» **Task details**
The data must be returned exactly. No line may be left out.
● ● ● ●
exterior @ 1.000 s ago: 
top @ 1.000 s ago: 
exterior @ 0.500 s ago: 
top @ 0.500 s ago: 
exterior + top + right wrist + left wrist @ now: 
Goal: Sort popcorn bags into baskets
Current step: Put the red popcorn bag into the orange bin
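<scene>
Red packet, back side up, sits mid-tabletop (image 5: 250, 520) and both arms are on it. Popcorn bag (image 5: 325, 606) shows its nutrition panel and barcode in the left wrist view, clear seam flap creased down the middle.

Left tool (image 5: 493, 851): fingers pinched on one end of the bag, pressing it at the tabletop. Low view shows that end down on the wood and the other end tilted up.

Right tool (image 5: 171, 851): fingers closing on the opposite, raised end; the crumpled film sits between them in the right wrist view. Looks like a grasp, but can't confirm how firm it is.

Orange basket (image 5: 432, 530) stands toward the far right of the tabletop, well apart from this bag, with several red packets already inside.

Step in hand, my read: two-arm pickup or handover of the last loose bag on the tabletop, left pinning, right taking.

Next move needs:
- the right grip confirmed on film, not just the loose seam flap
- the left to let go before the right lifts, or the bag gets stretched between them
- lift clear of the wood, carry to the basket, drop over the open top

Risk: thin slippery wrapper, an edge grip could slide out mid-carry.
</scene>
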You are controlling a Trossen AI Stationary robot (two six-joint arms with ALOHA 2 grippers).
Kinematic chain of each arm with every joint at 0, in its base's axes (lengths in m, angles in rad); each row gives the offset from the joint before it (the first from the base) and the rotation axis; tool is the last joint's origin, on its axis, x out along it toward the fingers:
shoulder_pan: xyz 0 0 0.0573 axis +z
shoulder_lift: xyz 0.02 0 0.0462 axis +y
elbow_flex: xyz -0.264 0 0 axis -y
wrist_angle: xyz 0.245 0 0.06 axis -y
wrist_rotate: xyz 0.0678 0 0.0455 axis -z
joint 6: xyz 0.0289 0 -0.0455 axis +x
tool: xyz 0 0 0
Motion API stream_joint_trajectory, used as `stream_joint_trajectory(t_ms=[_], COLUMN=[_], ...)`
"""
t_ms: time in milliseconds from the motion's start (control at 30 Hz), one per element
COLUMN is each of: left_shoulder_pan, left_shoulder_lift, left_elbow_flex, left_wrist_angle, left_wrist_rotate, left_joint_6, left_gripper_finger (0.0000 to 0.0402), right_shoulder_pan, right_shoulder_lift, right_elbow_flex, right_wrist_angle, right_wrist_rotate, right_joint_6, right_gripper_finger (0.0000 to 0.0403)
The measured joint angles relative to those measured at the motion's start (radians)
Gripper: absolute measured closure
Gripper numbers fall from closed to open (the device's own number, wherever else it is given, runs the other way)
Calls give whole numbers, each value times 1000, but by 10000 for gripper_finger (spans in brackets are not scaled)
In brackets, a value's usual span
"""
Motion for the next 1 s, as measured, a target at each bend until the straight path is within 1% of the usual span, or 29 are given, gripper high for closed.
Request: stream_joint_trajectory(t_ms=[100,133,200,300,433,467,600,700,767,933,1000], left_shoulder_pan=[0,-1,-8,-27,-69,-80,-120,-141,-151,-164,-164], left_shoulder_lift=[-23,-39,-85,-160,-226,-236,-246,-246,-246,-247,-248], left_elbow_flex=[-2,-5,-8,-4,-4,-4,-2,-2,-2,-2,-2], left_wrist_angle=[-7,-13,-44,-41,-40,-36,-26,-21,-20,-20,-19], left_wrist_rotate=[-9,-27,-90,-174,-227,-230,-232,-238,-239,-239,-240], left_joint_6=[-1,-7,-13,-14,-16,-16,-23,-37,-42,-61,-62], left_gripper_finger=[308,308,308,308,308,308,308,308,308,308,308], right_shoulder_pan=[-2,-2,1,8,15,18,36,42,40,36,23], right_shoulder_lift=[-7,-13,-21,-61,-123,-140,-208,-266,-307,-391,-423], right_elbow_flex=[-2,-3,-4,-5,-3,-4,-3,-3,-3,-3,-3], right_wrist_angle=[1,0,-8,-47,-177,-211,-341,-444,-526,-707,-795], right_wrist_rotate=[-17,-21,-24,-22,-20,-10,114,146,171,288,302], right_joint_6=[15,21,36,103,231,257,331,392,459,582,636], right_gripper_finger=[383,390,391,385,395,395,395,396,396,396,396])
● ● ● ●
» **Solution to this problem**
exterior @ 1.000 s ago: 
top @ 1.000 s ago: 
exterior @ 0.500 s ago: 
top @ 0.500 s ago: 
exterior + top + right wrist + left wrist @ now: 
Goal: Sort popcorn bags into baskets
Current step: Put the red popcorn bag into the orange bin
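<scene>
Red packet, back side up, sits mid-tabletop (image 5: 250, 520) and both arms are on it. Popcorn bag (image 5: 325, 606) shows its nutrition panel and barcode in the left wrist view, clear seam flap creased down the middle.

Left tool (image 5: 493, 851): fingers pinched on one end of the bag, pressing it at the tabletop. Low view shows that end down on the wood and the other end tilted up.

Right tool (image 5: 171, 851): fingers closing on the opposite, raised end; the crumpled film sits between them in the right wrist view. Looks like a grasp, but can't confirm how firm it is.

Orange basket (image 5: 432, 530) stands toward the far right of the tabletop, well apart from this bag, with several red packets already inside.

Step in hand, my read: two-arm pickup or handover of the last loose bag on the tabletop, left pinning, right taking.

Next move needs:
- the right grip confirmed on film, not just the loose seam flap
- the left to let go before the right lifts, or the bag gets stretched between them
- lift clear of the wood, carry to the basket, drop over the open top

Risk: thin slippery wrapper, an edge grip could slide out mid-carry.
</scene>
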You are controlling a Trossen AI Stationary robot (two six-joint arms with ALOHA 2 grippers).
Kinematic chain of each arm with every joint at 0, in its base's axes (lengths in m, angles in rad); each row gives the offset from the joint before it (the first from the base) and the rotation axis; tool is the last joint's origin, on its axis, x out along it toward the fingers:
shoulder_pan: xyz 0 0 0.0573 axis +z
shoulder_lift: xyz 0.02 0 0.0462 axis +y
elbow_flex: xyz -0.264 0 0 axis -y
wrist_angle: xyz 0.245 0 0.06 axis -y
wrist_rotate: xyz 0.0678 0 0.0455 axis -z
joint 6: xyz 0.0289 0 -0.0455 axis +x
tool: xyz 0 0 0
Motion API stream_joint_trajectory, used as `stream_joint_trajectory(t_ms=[_], COLUMN=[_], ...)`
"""
t_ms: time in milliseconds from the motion's start (control at 30 Hz), one per element
COLUMN is each of: left_shoulder_pan, left_shoulder_lift, left_elbow_flex, left_wrist_angle, left_wrist_rotate, left_joint_6, left_gripper_finger (0.0000 to 0.0402), right_shoulder_pan, right_shoulder_lift, right_elbow_flex, right_wrist_angle, right_wrist_rotate, right_joint_6, right_gripper_finger (0.0000 to 0.0403)
The measured joint angles relative to those measured at the motion's start (radians)
Gripper: absolute measured closure
Gripper numbers fall from closed to open (the device's own number, wherever else it is given, runs the other way)
Calls give whole numbers, each value times 1000, but by 10000 for gripper_finger (spans in brackets are not scaled)
In brackets, a value's usual span
"""
Motion for the next 1 s, as measured, a target at each bend until the straight path is within 1% of the usual span, or 29 are given, gripper high for closed.
Request: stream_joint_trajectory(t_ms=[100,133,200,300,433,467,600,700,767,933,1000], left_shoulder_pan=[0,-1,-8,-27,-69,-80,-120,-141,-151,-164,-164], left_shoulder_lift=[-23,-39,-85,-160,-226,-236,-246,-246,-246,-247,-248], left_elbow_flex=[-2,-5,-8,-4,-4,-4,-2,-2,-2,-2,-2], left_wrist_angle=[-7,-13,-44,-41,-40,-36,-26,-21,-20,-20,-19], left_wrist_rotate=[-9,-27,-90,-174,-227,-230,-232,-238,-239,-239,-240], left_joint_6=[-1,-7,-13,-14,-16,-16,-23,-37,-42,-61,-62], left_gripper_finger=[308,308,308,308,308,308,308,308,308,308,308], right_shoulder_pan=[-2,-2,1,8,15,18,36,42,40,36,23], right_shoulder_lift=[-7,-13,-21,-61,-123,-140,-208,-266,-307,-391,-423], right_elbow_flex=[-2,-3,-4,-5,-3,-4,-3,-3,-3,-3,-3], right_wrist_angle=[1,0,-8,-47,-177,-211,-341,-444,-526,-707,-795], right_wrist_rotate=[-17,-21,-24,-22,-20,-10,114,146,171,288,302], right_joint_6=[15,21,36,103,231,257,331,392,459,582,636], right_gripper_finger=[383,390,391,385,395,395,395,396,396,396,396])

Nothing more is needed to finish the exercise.